Insurance. Obviously, you want to make any necessary changes to your health insurance, so your child’s care falls under your plan. If you’re married and you and your spouse are on different plans through work, compare them to see which option has the best coverage for the lowest cost for your new addition (if you don’t have health insurance, every state has a program that proves free or very low cost coverage for children. Check out insurekidsnow.gov for details). You also want to make sure you have life insurance, because you now have a family dependent on your income. If something were to happen to you, you’d want them to be taken care of. I wrote about this in detail a few weeks ago here.

College. Maybe you’re not quite ready to save for college yet, and that’s perfectly okay. You’ll get there, and your own retirement needs to come first.
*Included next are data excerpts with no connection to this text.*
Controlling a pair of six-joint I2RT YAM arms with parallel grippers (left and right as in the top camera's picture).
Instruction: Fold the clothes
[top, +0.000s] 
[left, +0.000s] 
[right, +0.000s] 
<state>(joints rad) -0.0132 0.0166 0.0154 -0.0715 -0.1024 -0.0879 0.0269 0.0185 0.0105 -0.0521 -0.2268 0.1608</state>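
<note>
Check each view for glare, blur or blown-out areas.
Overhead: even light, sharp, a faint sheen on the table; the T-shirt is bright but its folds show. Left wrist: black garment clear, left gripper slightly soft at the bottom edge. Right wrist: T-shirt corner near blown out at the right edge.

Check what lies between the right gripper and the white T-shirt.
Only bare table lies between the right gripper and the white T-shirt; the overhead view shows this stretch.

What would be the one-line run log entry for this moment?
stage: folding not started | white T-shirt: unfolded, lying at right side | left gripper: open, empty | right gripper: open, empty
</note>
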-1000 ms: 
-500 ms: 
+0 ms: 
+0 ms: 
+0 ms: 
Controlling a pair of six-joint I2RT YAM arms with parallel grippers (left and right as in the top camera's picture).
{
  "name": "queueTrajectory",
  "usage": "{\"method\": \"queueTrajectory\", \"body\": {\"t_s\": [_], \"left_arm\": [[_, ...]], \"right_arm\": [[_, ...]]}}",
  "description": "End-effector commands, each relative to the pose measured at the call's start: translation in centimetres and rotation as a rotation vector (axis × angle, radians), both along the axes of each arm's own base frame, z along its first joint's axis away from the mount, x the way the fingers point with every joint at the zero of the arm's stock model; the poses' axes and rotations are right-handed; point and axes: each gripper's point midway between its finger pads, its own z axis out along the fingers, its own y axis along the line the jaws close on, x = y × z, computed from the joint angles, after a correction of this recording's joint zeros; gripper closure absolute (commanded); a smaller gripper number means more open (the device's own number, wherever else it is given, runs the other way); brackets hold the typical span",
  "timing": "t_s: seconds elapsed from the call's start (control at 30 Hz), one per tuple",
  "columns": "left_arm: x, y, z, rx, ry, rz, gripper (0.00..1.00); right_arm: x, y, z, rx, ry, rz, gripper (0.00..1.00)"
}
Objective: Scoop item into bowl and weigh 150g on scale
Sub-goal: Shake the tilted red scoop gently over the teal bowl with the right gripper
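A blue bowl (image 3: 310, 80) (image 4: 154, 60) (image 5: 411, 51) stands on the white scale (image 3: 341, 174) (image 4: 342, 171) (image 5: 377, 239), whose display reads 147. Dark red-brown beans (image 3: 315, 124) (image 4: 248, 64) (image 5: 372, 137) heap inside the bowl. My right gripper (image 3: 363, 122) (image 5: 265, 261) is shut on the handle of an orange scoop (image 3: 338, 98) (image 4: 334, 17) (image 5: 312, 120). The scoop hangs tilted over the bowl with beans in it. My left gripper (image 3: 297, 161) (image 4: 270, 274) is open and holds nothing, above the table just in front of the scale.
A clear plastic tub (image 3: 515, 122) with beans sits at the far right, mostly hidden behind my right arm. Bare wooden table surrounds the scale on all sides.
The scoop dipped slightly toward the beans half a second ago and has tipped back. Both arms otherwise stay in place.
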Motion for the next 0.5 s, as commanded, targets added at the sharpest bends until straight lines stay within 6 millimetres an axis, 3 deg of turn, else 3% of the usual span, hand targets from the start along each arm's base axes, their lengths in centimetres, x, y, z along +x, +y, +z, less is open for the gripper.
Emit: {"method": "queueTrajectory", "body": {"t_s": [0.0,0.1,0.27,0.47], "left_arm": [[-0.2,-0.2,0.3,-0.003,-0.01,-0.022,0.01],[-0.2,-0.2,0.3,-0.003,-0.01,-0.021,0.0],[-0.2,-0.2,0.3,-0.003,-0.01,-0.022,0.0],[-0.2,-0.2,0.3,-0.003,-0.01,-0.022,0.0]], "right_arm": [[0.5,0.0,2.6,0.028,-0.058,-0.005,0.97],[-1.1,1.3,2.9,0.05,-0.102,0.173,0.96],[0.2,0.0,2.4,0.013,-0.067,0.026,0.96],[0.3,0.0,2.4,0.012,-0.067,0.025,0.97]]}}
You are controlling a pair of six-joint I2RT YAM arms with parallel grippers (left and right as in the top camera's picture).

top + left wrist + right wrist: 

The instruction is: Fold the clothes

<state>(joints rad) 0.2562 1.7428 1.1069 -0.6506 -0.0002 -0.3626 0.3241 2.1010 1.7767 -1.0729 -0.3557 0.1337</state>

No, that’s not selfish – it’s practical. Not only can your kids borrow for college if they choose to go, but the best gift you can give them is not having to rely on them in your retirement years. To do that, you need to have a healthy nest egg that will get you through.

But when you’re ready to start putting away money for college, you can do it in a variety of ways. I always recommend starting with a Roth IRA, if you don’t already have one, because it will allow you to pay for your own retirement, but also college for your kids. If, when your kids are ready to start school, you think you have enough banked for yourself, you can pull some money out of the Roth to help with tuition. If you’re behind, you can leave it in and continue contributing for yourself.

Beyond that, I like 529 plans. Every state has one (or more) and they offer some tax benefits for saving for college. You can stash a little money away automatically each month, and invest it appropriately for your kids age – when they’re young, you’ll be more aggressive; as they approach high school, you’ll get more conservative because the money won’t have as long to bounce back from any market downturns. To find a plan, start with your state, which will often give you extra incentives and tax benefits. If you don’t like the plan’s investment options, or it hasn’t performed well in the past, shop around. Savingforcollege.com is the best place to do your research.

Finally, go ahead an open an account with UPromise or BabyMint. Both allow you to save money by purchasing things you already buy anyway, because they partner with retailers to deposit a percentage of your purchases into a 529 or other account.